Brandon Talsma, chair of the Jasper County Board of Supervisors, said after seeing the new designs of the project he realized it was going to be a lot bigger than what he originally thought. In the beginning he thought it would be a simple building with insulation and garage doors for vehicles.
“Obviously to meet code it’s built a little bit more upon that, but it’s good and I think it will be a lot nicer than what I was originally anticipating it to be,” he said.
Does that also mean the project will be more expensive? Talsma said without knowing what the bids are he can’t know for sure.
The supervisors chairman said the project is very much needed, adding the current facility and its location is not conducive for secondary roads operations. The current engineer’s office is located in the 900 block of North 11th Avenue East in Newton and is surrounded by homes.
Which makes traveling to the county’s gravel roads system challenging.
“It’s constrictive,” Talsma said. “They have to go through some tight areas, especially during winter months. Every single winter we end up having some sort of insurance claim because somebody ran into one of our trucks or our trucks clipped somebody else crossing First Avenue. It’s in the middle of town.”
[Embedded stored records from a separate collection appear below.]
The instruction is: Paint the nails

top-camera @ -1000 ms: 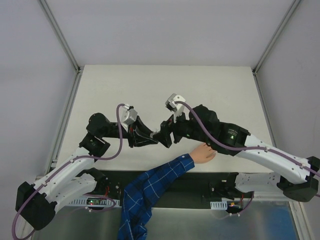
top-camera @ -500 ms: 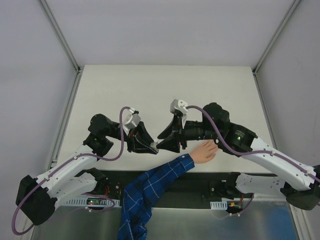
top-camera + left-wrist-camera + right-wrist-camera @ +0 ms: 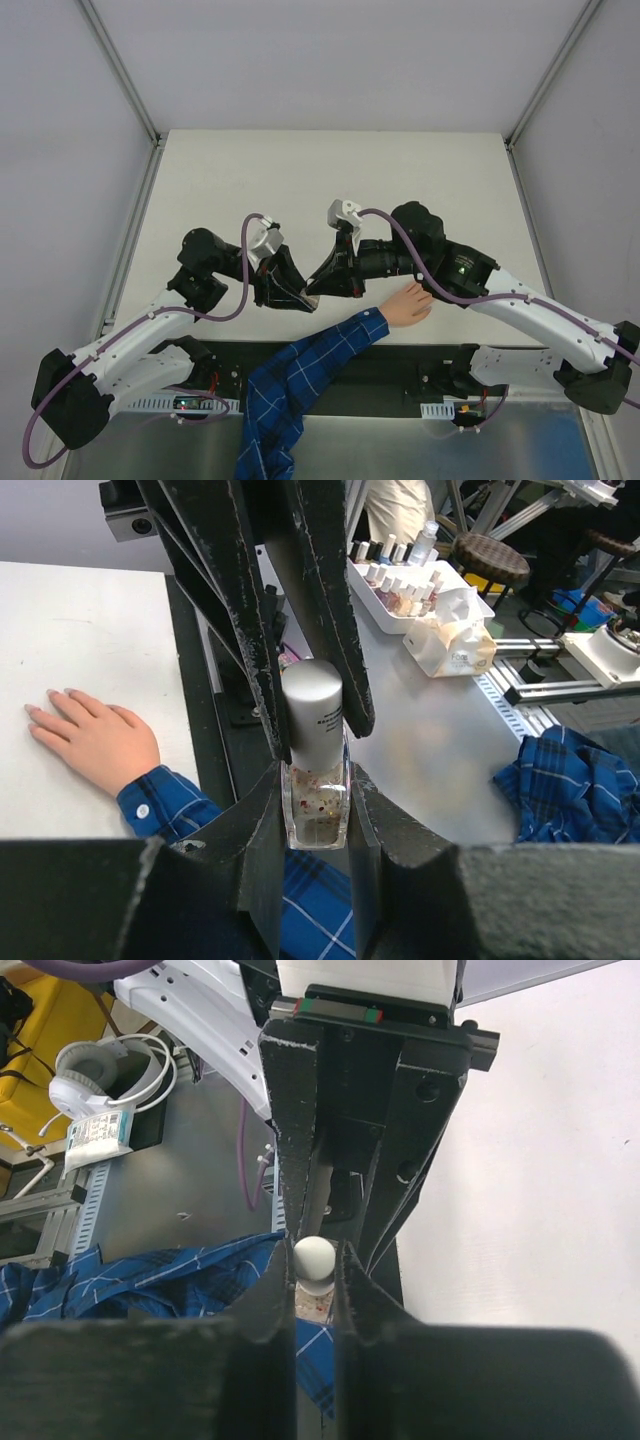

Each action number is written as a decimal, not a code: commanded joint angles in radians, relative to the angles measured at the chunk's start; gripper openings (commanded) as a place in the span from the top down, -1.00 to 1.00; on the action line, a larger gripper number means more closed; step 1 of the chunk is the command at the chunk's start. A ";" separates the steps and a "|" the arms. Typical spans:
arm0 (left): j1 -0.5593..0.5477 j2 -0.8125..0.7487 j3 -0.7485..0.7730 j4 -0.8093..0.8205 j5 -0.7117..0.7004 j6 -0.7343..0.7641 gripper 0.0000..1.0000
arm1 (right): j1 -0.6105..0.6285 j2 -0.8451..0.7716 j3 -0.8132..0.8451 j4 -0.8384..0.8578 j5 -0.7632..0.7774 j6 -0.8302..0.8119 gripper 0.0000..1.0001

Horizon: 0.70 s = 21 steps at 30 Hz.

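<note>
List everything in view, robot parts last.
Nail polish bottle: one, clear glass with reddish flecks, held above the table's near edge.
Cap: one, silver, on the bottle.
Hand: one, pale flesh-coloured, flat on the table.
Sleeve: one, blue plaid, over the near edge.
Table: one, off-white.
Tray of polish bottles: one, white, background bench.
Left gripper: shut on the bottle body.
Right gripper: shut on the cap.

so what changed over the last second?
The right hand swung in toward the left one and shut on the silver cap of the polish bottle. The left hand stayed clamped on the bottle. The person's hand in the plaid sleeve lay flat on the table, unmoved.
</note>
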<state>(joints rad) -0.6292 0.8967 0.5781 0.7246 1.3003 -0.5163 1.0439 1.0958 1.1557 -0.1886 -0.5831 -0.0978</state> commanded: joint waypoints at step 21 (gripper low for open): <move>0.008 -0.180 0.048 -0.462 -0.681 0.469 1.00 | 0.472 0.257 0.315 -0.373 1.597 0.354 0.96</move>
<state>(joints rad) -0.6353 0.7013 0.5922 0.2211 0.7086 -0.0753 1.5162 1.3788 1.4288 -0.4736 0.9367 0.3058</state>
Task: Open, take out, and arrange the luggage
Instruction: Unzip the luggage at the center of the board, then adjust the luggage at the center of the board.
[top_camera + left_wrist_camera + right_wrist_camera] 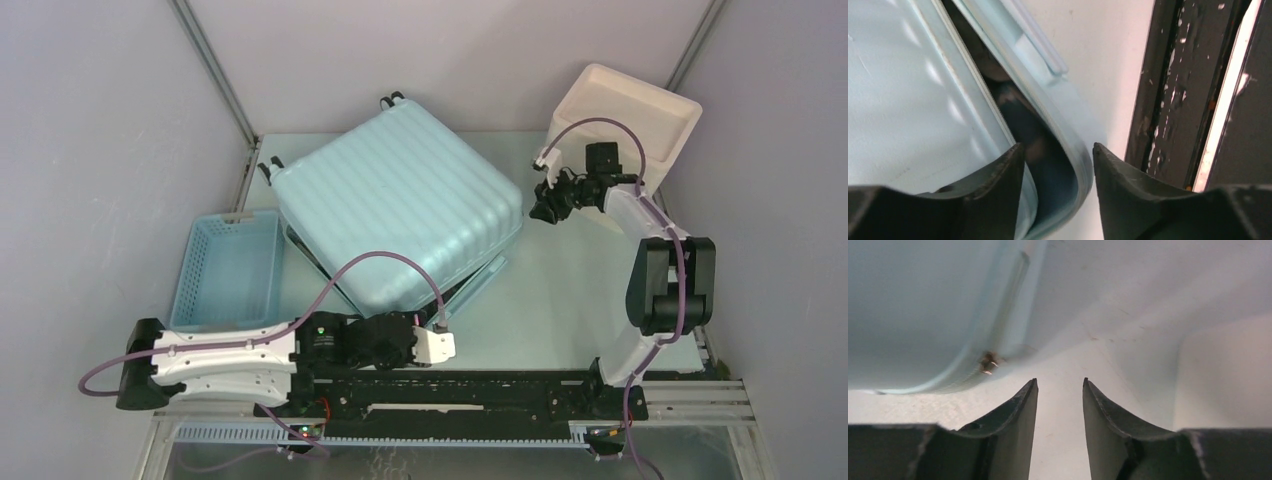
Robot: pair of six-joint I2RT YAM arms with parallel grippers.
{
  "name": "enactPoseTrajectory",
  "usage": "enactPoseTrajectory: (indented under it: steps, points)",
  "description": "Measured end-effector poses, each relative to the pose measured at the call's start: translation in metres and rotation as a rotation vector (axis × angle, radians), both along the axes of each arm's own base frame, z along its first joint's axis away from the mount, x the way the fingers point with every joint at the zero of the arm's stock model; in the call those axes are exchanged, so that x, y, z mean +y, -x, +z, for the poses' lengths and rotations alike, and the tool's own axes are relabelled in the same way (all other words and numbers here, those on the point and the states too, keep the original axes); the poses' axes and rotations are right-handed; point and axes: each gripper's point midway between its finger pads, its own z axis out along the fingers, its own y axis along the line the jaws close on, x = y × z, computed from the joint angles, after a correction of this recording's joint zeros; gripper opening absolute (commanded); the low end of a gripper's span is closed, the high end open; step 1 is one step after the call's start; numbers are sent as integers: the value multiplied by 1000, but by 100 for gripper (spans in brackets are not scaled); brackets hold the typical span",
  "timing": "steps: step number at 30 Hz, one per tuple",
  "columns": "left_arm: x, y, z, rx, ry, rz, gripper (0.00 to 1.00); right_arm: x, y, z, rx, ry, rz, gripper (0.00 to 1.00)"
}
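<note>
Left side: small blue slatted plastic basket, long axis near-to-far, only its own slatted floor and walls showing inside. Sits just beside the left corner of the large pale mint-blue ribbed hard-shell luggage; touching or not, cannot tell.

Left of centre, near edge: left gripper low at the near corner of the luggage. Fingers spread part-way, straddling the pale rim of the lower shell. Contact with that rim not clear from the wrist view.

Centre: luggage flat on the pale table, turned diagonally, small black-and-white wheels on the far side. Upper shell lifted slightly off the lower along the near edge, lower shell peeking out beneath. Gap dark inside; contents not readable.

Right of centre: right gripper just off the right corner of the luggage, between it and the box. Fingers parted, only bare table between them. Small metal zip pull on the rounded luggage corner, ahead and left of the fingers.

Far right corner: cream-white rectangular plastic box, tilted with its open top facing up and toward the near side. Plain cream inner walls and floor showing inside.
</note>
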Motion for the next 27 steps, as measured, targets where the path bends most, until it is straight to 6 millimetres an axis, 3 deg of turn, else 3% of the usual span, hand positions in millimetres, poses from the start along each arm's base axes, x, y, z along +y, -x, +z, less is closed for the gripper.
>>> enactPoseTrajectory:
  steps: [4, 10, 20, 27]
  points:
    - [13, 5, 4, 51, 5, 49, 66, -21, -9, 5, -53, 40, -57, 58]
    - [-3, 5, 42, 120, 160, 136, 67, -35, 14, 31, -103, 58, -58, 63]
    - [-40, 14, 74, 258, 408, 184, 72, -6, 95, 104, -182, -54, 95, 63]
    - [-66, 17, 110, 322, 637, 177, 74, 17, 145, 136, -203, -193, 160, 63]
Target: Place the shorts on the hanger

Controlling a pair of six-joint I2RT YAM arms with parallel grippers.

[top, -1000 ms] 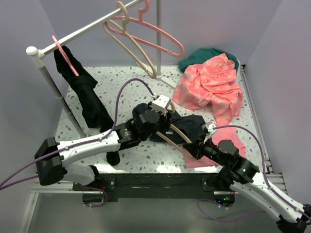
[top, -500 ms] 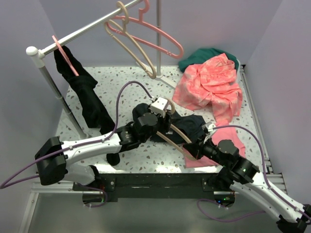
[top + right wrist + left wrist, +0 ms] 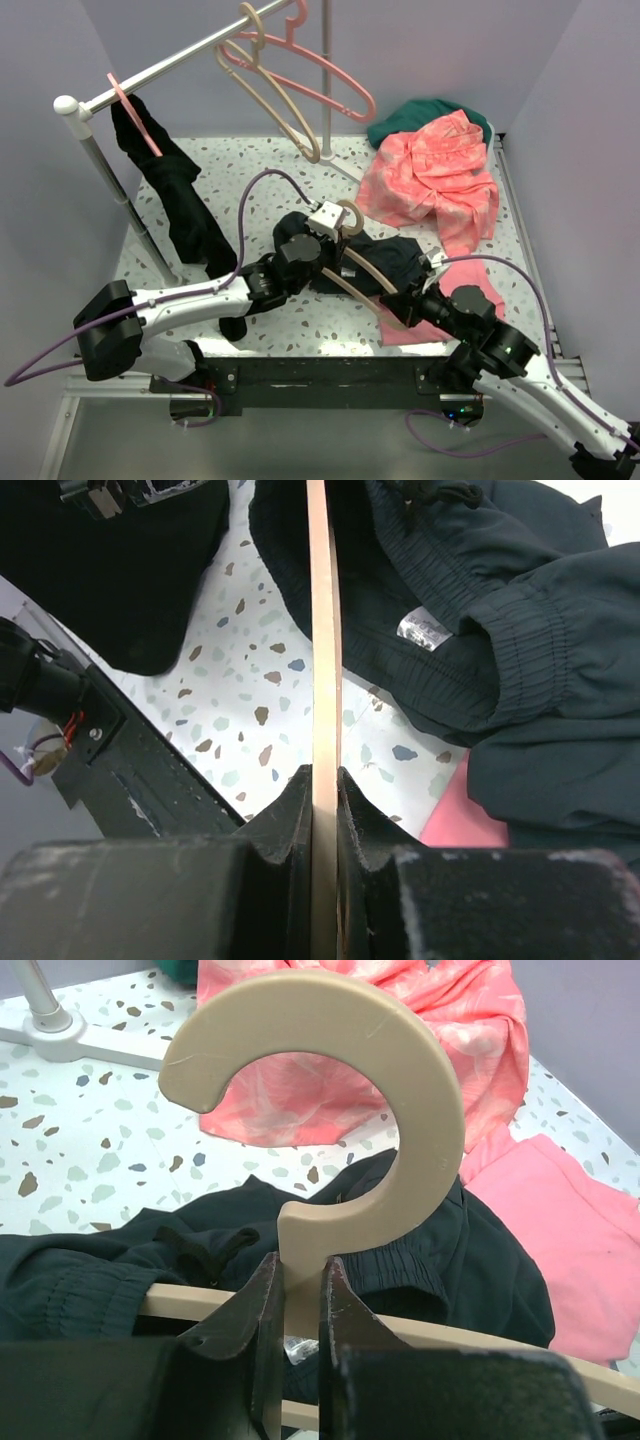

Talsma also said the secondary roads crews are experiencing a bottleneck in its winter operations. All of the trucks are parked outside, but keeping them out in the elements causes more wear and tear on the equipment. Being able to park them in a heated shed will allow for more reliable start-ups, too.
“Right now when we’re expecting a snow, we cannot pre-load those trucks the night before because we can’t park them inside. They would be sitting outside with the snow and everything else,” Talsma said. “When guys come in at 4:30 in the morning (at the new site), they know their trucks will be ready.”